> **Work item**
Below are the records; copy exactly the stretch from the line containing "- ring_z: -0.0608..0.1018" through the line containing "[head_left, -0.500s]", both ends included, and nothing else.

+++ Dataset entries

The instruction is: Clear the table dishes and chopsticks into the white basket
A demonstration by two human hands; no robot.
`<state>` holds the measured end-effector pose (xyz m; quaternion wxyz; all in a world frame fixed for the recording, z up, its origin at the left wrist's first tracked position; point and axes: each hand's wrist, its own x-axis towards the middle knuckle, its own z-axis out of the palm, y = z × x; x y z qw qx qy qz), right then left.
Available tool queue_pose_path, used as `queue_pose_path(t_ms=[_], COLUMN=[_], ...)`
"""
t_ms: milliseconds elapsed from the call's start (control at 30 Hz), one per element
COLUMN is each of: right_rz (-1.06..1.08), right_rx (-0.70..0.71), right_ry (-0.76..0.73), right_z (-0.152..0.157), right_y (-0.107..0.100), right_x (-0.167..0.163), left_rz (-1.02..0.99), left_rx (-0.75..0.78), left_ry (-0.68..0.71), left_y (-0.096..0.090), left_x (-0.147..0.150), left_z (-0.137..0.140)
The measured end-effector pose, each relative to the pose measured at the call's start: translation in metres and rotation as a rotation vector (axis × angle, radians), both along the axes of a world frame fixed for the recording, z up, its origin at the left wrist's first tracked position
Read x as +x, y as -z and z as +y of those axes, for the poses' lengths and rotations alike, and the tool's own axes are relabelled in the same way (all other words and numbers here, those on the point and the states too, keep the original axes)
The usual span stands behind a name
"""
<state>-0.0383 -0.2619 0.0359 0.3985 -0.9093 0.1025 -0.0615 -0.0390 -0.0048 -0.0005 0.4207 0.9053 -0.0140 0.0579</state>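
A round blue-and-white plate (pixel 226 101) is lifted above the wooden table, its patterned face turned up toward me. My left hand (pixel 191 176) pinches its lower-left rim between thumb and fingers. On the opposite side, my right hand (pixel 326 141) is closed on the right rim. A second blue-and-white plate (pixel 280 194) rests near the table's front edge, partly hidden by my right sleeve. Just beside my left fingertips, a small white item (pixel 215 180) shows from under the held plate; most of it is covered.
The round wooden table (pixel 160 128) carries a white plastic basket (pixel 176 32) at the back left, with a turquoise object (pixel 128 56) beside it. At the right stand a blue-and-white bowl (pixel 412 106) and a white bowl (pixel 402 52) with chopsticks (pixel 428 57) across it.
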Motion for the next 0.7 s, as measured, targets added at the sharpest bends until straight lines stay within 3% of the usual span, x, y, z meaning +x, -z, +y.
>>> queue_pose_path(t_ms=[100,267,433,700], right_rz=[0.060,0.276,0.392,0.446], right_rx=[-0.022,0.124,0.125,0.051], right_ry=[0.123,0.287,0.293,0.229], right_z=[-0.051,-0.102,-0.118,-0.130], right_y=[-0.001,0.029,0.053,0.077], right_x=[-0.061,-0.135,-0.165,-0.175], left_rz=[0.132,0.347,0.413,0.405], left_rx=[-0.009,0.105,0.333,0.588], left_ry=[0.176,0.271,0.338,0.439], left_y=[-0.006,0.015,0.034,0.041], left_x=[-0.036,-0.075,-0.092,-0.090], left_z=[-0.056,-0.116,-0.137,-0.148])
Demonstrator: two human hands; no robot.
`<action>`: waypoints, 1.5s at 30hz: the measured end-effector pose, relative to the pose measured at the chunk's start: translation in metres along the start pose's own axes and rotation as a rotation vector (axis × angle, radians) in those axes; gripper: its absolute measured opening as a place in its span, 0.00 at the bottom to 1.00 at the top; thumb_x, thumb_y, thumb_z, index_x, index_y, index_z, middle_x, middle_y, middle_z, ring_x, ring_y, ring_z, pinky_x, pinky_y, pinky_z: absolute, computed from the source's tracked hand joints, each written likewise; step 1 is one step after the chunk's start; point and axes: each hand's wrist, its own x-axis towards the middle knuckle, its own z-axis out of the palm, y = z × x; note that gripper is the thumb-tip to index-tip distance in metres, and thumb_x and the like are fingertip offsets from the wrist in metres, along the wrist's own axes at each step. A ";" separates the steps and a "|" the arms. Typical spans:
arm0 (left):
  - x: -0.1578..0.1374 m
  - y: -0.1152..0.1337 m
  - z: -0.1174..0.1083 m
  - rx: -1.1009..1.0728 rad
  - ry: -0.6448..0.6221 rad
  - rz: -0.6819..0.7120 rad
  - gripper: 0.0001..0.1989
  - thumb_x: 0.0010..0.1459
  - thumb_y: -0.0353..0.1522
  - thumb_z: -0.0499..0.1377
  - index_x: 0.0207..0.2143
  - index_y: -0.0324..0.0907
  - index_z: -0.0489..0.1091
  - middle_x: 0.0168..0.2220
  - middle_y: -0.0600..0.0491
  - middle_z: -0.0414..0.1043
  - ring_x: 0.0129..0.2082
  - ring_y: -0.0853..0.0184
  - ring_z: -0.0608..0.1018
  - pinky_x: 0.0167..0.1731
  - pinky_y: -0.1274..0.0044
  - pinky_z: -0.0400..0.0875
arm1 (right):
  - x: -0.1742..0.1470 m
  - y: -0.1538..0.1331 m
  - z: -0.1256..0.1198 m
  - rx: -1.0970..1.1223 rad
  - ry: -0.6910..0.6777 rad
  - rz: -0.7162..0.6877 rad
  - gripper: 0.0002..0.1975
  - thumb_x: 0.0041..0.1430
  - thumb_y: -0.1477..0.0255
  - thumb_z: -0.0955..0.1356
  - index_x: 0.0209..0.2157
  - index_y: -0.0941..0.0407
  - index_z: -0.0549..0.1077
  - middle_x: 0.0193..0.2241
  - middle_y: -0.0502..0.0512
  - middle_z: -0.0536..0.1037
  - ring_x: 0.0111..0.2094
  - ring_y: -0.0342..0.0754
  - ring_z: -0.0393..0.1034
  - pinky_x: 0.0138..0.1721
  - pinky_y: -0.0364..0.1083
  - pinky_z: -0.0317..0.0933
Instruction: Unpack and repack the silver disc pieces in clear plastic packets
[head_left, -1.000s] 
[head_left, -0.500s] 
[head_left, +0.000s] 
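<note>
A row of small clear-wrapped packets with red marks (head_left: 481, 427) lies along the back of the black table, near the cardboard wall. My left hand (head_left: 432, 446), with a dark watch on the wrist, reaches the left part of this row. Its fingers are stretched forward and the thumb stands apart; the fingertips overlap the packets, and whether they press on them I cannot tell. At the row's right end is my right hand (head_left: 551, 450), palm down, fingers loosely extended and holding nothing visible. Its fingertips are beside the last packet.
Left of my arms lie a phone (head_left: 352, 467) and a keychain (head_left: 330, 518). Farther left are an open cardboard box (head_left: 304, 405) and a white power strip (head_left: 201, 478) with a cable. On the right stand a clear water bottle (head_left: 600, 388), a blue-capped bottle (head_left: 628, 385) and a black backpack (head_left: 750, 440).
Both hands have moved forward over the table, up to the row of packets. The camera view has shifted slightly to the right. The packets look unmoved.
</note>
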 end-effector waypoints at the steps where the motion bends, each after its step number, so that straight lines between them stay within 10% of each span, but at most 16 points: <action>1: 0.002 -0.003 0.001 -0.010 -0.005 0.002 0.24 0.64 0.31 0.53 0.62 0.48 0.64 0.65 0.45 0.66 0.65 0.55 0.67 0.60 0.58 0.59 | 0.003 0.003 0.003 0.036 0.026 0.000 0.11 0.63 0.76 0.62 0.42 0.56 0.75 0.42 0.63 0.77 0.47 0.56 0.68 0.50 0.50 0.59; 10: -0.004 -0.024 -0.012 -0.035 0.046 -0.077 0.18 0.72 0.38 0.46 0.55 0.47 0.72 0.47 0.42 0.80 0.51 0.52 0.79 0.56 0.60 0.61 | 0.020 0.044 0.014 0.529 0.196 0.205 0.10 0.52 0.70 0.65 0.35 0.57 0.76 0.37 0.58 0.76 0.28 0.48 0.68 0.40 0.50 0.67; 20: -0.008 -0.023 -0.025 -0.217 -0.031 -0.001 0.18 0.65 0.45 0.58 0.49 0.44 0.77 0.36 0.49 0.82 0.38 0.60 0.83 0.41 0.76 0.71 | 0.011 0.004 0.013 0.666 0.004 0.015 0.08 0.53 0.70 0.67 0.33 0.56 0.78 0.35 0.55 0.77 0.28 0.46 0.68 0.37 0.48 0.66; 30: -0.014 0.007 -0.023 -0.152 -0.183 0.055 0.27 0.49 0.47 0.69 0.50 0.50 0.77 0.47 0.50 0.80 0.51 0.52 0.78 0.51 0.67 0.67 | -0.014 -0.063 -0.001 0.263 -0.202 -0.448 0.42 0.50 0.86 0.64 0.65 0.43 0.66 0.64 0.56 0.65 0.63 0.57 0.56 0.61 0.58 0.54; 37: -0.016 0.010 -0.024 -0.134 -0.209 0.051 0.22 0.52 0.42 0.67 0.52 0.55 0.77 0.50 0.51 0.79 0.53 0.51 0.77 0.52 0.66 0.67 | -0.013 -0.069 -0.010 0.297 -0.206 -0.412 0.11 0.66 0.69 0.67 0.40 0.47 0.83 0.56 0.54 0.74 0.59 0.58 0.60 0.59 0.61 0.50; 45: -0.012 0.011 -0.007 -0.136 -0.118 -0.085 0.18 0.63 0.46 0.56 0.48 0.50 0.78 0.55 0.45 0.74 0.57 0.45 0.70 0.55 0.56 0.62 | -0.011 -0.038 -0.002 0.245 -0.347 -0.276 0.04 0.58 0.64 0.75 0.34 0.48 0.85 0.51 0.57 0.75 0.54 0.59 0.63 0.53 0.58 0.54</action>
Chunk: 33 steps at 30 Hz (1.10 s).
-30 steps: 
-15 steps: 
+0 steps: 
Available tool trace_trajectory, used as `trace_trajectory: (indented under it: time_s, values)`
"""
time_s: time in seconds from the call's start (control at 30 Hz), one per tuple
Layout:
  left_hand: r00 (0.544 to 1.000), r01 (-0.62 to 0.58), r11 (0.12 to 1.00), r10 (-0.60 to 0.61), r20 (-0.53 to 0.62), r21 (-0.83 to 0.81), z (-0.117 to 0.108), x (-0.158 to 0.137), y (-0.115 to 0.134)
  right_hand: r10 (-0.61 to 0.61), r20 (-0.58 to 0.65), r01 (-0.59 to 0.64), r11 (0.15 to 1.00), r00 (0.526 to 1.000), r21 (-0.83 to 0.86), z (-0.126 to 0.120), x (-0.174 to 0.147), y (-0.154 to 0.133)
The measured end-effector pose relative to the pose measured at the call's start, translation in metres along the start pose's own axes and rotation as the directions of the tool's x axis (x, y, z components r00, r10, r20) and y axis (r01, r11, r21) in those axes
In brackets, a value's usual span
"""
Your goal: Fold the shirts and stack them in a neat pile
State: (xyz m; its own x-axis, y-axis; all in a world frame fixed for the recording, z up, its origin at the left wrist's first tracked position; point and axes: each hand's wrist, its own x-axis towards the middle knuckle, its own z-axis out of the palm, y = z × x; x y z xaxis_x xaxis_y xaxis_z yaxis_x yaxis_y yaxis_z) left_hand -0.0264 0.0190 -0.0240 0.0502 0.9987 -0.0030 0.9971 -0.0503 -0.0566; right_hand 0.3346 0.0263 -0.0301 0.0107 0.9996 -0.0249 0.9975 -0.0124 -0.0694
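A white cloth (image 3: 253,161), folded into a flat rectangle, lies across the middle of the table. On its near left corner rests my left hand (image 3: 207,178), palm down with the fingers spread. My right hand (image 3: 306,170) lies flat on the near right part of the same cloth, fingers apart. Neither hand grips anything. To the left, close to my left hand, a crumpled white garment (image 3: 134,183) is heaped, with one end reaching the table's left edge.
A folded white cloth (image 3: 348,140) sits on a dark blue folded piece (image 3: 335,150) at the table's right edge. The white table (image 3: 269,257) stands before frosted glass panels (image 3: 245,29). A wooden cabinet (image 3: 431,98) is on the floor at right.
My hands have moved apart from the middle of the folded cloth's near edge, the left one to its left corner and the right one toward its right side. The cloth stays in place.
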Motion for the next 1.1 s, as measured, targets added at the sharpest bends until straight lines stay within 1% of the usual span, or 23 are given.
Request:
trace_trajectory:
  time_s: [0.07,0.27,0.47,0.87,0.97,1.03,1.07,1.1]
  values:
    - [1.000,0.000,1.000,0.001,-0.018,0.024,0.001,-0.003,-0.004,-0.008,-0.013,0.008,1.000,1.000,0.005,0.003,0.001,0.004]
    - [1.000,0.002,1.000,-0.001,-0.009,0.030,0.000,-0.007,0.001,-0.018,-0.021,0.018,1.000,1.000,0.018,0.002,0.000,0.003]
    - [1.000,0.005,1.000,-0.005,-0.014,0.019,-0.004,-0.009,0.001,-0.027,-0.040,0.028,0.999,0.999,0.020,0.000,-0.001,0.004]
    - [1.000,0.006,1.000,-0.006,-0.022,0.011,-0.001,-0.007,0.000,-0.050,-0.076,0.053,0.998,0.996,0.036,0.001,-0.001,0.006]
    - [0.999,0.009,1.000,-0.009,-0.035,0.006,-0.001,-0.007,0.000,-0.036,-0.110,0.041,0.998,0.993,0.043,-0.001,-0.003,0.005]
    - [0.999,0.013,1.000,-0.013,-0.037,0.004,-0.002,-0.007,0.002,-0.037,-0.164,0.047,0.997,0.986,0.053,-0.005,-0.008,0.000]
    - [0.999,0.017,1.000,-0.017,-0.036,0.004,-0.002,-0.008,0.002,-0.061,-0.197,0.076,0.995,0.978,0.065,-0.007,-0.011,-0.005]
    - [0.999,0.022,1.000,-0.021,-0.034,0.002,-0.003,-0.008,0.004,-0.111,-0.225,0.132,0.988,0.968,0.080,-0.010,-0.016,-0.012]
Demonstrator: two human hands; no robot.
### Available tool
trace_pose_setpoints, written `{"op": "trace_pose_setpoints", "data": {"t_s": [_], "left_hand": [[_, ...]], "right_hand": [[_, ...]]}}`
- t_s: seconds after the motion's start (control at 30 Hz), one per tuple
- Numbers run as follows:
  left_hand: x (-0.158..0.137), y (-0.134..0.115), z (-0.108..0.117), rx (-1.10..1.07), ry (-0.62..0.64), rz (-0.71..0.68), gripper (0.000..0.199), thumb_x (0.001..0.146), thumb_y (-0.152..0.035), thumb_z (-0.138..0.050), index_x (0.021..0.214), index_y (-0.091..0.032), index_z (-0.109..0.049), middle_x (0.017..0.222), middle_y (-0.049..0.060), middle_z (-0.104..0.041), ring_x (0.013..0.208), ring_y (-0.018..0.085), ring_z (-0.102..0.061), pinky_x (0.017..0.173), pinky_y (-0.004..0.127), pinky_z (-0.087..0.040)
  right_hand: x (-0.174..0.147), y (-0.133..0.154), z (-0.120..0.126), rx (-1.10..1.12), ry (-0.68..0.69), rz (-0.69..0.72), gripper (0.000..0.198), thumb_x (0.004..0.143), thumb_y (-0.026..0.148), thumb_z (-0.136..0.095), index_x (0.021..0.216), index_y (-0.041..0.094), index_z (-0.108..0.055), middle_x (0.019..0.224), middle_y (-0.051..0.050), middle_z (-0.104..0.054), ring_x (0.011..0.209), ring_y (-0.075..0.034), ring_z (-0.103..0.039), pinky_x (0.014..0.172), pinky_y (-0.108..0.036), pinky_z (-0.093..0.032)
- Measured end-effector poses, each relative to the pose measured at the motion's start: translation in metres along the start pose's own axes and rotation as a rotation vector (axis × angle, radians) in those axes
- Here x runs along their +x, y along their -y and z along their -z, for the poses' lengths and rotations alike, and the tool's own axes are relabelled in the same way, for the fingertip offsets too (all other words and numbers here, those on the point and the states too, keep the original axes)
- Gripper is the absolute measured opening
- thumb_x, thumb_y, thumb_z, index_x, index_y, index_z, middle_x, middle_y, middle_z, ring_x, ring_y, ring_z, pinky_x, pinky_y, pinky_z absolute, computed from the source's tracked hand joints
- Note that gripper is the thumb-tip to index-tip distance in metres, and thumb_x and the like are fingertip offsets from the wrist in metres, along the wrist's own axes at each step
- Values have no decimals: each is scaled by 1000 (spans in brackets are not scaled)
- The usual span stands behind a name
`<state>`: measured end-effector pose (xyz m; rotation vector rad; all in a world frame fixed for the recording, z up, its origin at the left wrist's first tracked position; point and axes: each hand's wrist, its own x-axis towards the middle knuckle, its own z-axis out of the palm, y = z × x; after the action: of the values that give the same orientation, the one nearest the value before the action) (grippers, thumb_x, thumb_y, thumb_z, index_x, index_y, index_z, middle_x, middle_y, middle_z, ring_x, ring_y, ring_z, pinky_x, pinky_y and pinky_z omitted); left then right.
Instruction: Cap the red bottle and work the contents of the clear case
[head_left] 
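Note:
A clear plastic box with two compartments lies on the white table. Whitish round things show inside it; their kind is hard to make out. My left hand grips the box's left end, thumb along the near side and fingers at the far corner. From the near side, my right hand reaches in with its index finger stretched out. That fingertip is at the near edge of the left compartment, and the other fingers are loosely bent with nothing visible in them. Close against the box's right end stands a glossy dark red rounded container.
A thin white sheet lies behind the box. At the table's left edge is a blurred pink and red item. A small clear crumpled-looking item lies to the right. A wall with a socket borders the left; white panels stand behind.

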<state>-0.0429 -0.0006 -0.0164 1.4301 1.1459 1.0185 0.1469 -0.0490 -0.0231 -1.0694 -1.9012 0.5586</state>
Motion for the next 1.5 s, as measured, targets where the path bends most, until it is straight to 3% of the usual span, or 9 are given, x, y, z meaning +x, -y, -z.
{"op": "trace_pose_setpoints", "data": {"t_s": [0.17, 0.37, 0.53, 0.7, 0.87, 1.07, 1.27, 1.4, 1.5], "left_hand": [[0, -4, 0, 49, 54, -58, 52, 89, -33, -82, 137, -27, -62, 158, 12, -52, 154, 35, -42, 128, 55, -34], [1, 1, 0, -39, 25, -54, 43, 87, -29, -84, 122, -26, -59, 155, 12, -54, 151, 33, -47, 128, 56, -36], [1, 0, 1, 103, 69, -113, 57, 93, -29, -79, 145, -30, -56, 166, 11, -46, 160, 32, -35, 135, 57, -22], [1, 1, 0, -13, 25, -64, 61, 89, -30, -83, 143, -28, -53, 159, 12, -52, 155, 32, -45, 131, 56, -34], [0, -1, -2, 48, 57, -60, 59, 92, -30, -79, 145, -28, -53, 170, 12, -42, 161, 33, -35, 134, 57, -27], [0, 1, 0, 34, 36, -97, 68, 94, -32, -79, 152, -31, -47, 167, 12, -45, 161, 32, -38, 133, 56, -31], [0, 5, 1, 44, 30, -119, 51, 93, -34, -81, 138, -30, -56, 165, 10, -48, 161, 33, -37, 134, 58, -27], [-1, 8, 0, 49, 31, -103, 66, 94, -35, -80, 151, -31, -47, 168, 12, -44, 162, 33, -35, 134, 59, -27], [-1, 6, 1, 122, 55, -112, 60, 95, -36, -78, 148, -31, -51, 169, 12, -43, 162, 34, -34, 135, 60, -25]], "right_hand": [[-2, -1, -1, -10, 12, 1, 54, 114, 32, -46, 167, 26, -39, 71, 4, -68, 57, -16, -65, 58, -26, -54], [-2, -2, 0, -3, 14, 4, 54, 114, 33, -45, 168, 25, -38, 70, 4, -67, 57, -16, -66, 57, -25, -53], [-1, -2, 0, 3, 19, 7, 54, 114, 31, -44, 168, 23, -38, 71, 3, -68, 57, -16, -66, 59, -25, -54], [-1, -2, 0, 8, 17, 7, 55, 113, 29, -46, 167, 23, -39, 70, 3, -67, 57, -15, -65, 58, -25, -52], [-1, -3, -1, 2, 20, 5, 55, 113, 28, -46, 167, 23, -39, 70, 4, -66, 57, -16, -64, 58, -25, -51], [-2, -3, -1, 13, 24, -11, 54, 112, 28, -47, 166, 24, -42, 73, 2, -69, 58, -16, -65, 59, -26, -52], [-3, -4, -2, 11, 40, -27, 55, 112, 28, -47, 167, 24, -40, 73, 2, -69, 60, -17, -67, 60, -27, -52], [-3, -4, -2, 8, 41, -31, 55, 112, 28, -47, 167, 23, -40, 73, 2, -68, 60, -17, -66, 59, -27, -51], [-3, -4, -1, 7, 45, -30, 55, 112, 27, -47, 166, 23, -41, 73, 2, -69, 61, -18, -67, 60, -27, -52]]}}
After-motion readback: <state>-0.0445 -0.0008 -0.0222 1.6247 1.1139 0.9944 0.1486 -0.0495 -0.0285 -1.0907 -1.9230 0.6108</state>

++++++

> **Task solution**
  - ring_z: -0.0608..0.1018
  - pinky_x: 0.0167..0.1731
  - pinky_y: -0.1274..0.0044
  - pinky_z: -0.0400..0.0875
arm1 (right):
  - x: -0.1742..0.1470 m
  - y: -0.1538..0.1331 m
  - z: -0.1256..0.1198 m
  - rx: -1.0970..1.1223 rad
  - ry: -0.6910..0.6777 rad
  - rz: -0.7162..0.6877 rad
  - gripper: 0.0002..0.1975
  - thumb_x: 0.0041..0.1430
  - thumb_y: -0.1477..0.0255
  - thumb_z: -0.0955..0.1356
  - index_x: 0.0209..0.2157
  - index_y: -0.0941..0.0407
  - index_z: -0.0549..0.1077
  - middle_x: 0.0193..0.2241
  - middle_y: -0.0502..0.0512
  - middle_z: -0.0536..0.1037
  - ring_x: 0.0111..0.2094
  - ring_y: -0.0342..0.0754
  - ring_z: -0.0393..0.1034
  - pinky_x: 0.0138..0.1721
  - pinky_y: -0.0364..0.1083
  - pinky_z: -0.0317..0.0933
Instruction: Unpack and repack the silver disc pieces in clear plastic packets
[head_left, -1.000s] 
[head_left, -0.500s] 

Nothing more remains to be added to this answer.